Throughout all of the power optimizations mentioned so far – and indeed many of the power optimizations at the heart of the Core architecture over many generations – has been the concept of race to idle or race to sleep. The idea is simple enough: get the job done as soon as you can and then get the CPU back to an idle state. This is an effective strategy because processors operate on a voltage/frequency curve, resulting in higher power consumption at higher frequencies, and conversely power consumption quickly drops at lower frequencies.

However as Intel seeks to further optimize their power consumption, they have been running headlong into the laws of physics.
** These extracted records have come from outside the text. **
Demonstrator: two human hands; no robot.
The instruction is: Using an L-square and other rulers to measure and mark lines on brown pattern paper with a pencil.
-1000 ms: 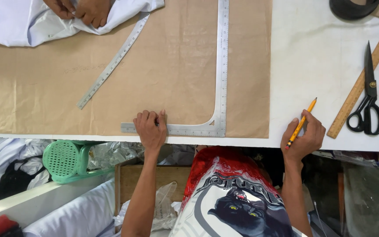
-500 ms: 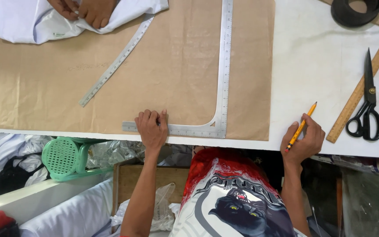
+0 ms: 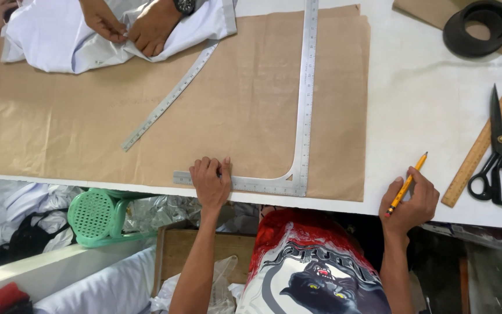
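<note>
My left hand [image 3: 211, 181] lies flat on the short arm of a metal L-square ruler [image 3: 305, 110], pressing it onto a sheet of brown pattern paper [image 3: 245, 99] near the table's front edge. My right hand [image 3: 411, 201] rests at the table edge to the right of the paper and grips a yellow pencil [image 3: 407, 183] that points up and to the right. The L-square's long arm runs up the paper's right side.
A straight metal ruler [image 3: 169, 97] lies slanted on the paper. Another person's hands [image 3: 130, 23] work white cloth [image 3: 59, 40] at the far left. A wooden ruler [image 3: 482, 142], black scissors [image 3: 497, 154] and a black tape ring [image 3: 479, 26] lie right. A green plastic stool [image 3: 97, 216] sits below.
The view has shifted slightly downward; my hands and the L-square stay in place. The other person's hands keep handling the white cloth.
</note>
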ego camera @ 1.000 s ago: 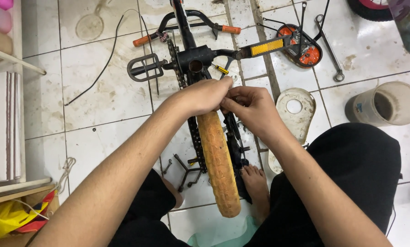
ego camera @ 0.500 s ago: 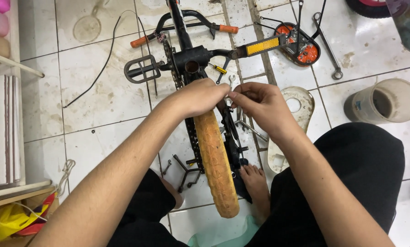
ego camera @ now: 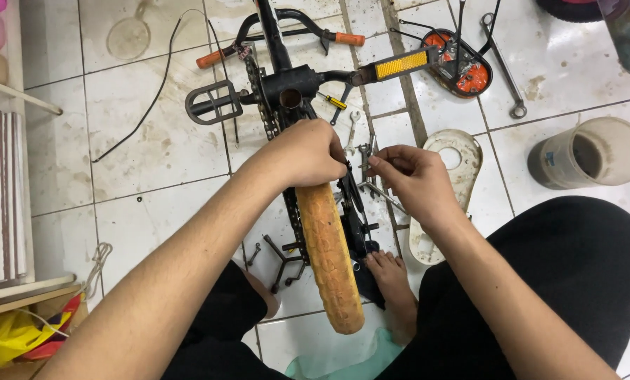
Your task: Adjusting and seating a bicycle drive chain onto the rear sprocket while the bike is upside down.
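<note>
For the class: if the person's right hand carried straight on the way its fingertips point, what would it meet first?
The right hand points left, so it would probably first meet the left hand gripping the top of the tan tyre; depth is unclear.

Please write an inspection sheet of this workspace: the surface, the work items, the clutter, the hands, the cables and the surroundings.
Surface: white tiled floor, stained with dirt.
Work items: small black bicycle frame lying on the floor; its wheel with a worn orange-tan tyre points toward the person.
Clutter: long silver spanner, yellow-handled screwdriver, cream plastic chain guard, grey plastic bucket.
Hands: left hand closed over the top of the tyre; right hand pinches a small metal part, too small to identify.
Cables: thin black cable loose on the tiles.
Surroundings: yellow plastic bag at lower left; a bare foot beside the wheel.
</note>
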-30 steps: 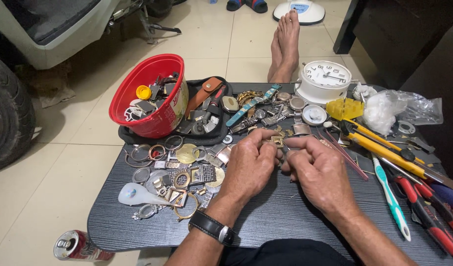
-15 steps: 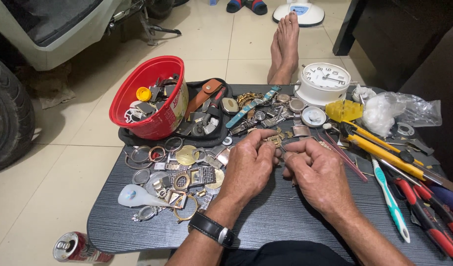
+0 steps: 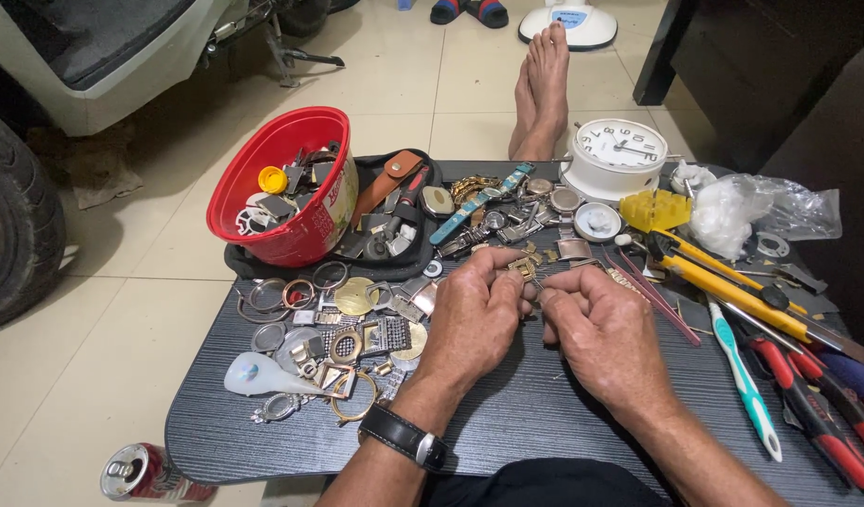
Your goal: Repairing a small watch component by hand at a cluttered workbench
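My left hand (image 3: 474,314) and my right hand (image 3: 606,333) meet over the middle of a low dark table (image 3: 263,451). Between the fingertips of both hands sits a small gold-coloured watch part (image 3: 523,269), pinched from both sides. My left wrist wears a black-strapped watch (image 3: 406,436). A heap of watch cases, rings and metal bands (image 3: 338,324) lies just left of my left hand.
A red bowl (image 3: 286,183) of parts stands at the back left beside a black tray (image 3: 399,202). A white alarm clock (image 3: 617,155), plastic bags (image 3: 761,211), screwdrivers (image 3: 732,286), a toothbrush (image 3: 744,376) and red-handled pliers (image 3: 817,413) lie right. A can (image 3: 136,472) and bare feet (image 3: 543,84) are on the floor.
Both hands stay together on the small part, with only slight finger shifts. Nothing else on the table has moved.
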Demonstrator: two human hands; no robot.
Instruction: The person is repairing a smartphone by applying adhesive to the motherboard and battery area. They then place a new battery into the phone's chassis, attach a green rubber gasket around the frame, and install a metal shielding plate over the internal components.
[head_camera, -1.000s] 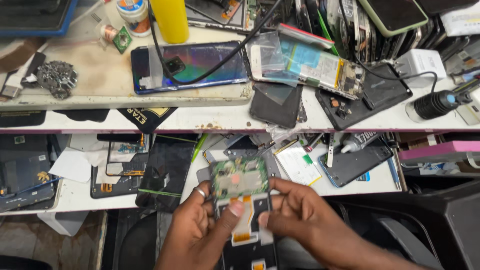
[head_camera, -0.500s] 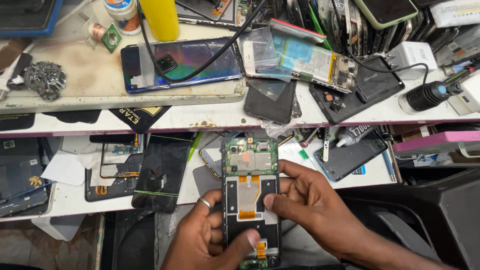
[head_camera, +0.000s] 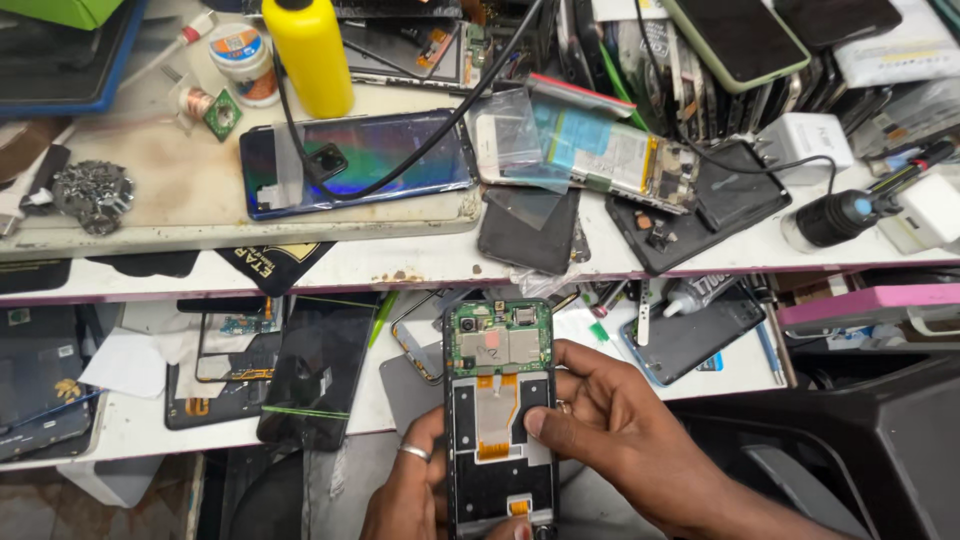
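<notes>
Now the opened phone (head_camera: 500, 420), back cover off, stands straighter and more fully in view than half a second ago, its green circuit board at the top and orange ribbon cable down the middle. The left hand (head_camera: 410, 490), wearing a ring, grips the phone's lower left edge. The right hand (head_camera: 610, 430) clasps its right side, thumb pressed on the inner frame. Both hold it above the cluttered lower shelf (head_camera: 140, 420).
</notes>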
The voltage/frequency curve is just that, a curve, meaning that it flattens out towards the bottom. As it turns out it flattens out more rapidly than you’d think due to the existence of a threshold voltage for transistors, which is the minimum voltage required for a transistor to operate. As a result of this effect, idling at even lower frequencies sees rapidly diminishing returns once you drop below the threshold voltage, and at this point reducing frequencies is no longer an effective way to reduce power consumption.

In Broadwell, Intel introduced the idea of Duty Cycle Control (DCC) to solve the idle power savings problem for the processor’s iGPU. A solution that is both a bit brute force and a bit genius, with DCC Intel outright shut off the iGPU for a period of time, rapidly cycling between the on and off states, the process of duty cycling. With DCC Intel was able to save power in a very straightforward manner, bypassing the idle power problem entirely and just not running the iGPU when it wasn’t needed. While there is a small amount of overhead to waking the iGPU up and putting it back to sleep, the relative power savings from DCC were close to the overall amount of time the iGPU was turned off.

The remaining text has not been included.